**Work required**
Reproduce exactly the lines below from the one containing "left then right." through the one containing "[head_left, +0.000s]", including both, and nothing else.
Start of Material shown
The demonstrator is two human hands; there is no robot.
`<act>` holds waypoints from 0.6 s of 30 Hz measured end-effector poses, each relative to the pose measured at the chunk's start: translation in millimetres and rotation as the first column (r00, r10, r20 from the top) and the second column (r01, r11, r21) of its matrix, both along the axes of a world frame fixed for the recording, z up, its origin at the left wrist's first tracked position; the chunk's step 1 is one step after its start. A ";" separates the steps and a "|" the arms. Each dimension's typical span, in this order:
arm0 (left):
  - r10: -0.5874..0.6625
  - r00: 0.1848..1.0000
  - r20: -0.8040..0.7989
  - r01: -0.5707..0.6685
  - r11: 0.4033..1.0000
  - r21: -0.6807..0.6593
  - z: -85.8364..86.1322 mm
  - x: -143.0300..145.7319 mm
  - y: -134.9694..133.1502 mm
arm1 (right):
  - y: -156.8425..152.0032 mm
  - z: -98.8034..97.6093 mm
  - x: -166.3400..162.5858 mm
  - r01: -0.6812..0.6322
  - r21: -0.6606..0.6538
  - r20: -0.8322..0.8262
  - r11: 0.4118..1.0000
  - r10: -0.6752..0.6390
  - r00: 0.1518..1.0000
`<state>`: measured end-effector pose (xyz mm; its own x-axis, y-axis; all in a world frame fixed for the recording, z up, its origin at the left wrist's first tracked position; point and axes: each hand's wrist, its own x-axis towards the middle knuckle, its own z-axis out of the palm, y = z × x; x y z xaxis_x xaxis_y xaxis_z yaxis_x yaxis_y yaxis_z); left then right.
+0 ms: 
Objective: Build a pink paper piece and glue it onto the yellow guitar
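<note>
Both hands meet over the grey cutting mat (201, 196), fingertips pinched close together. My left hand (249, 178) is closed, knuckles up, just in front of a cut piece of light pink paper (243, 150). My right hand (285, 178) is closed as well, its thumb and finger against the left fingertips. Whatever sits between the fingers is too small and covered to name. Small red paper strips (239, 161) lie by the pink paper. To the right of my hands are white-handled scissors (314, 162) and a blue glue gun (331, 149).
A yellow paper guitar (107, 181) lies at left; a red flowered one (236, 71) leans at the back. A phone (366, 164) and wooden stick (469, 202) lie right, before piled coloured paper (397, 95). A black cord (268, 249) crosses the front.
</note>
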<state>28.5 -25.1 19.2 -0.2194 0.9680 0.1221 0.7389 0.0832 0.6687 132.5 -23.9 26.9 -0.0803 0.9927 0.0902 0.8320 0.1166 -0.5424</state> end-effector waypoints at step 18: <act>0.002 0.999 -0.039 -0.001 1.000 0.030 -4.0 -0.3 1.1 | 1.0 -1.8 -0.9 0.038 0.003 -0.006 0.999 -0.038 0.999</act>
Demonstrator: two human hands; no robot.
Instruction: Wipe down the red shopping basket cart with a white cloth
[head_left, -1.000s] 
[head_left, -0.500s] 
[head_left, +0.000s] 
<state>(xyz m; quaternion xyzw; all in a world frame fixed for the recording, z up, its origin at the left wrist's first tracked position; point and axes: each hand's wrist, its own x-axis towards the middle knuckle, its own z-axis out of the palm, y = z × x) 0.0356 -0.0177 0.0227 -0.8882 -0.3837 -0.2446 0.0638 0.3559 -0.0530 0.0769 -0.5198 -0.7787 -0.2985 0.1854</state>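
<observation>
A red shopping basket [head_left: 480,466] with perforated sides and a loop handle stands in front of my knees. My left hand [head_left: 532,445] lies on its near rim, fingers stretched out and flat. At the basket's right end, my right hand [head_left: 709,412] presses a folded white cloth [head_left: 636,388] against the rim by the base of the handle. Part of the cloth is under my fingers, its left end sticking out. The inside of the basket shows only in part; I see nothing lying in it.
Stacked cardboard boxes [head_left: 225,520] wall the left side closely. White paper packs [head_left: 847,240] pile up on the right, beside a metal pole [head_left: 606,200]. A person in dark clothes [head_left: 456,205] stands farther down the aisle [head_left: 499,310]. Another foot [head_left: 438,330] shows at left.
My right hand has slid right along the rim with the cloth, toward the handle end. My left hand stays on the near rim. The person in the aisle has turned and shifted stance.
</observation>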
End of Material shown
**Solution to this task**
`<state>`: measured end-effector pose (xyz mm; its own x-axis, y-axis; all in a world frame fixed for the recording, z up, its origin at the left wrist's first tracked position; point and axes: each hand's wrist, its own x-axis towards the middle knuckle, its own z-axis out of the palm, y = z × x; x y z xaxis_x xaxis_y xaxis_z yaxis_x yaxis_y yaxis_z); left then right.
+0 ms: 
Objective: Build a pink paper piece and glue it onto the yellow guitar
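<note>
Both hands meet over the grey cutting mat (201, 196), fingertips pinched close together. My left hand (249, 178) is closed, knuckles up, just in front of a cut piece of light pink paper (243, 150). My right hand (285, 178) is closed as well, its thumb and finger against the left fingertips. Whatever sits between the fingers is too small and covered to name. Small red paper strips (239, 161) lie by the pink paper. To the right of my hands are white-handled scissors (314, 162) and a blue glue gun (331, 149).
A yellow paper guitar (107, 181) lies at left; a red flowered one (236, 71) leans at the back. A phone (366, 164) and wooden stick (469, 202) lie right, before piled coloured paper (397, 95). A black cord (268, 249) crosses the front.
</note>
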<state>28.5 -25.1 19.2 -0.2194 0.9680 0.1221 0.7389 0.0832 0.6687 132.5 -23.9 26.9 -0.0803 0.9927 0.0902 0.8320 0.1166 -0.5424</state> end-effector waypoints at step 18: <act>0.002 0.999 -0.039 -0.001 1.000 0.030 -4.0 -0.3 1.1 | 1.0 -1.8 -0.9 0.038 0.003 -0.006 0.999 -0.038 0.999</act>
Demonstrator: two human hands; no robot.
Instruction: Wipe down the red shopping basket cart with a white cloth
[head_left, -1.000s] 
[head_left, -0.500s] 
[head_left, +0.000s] 

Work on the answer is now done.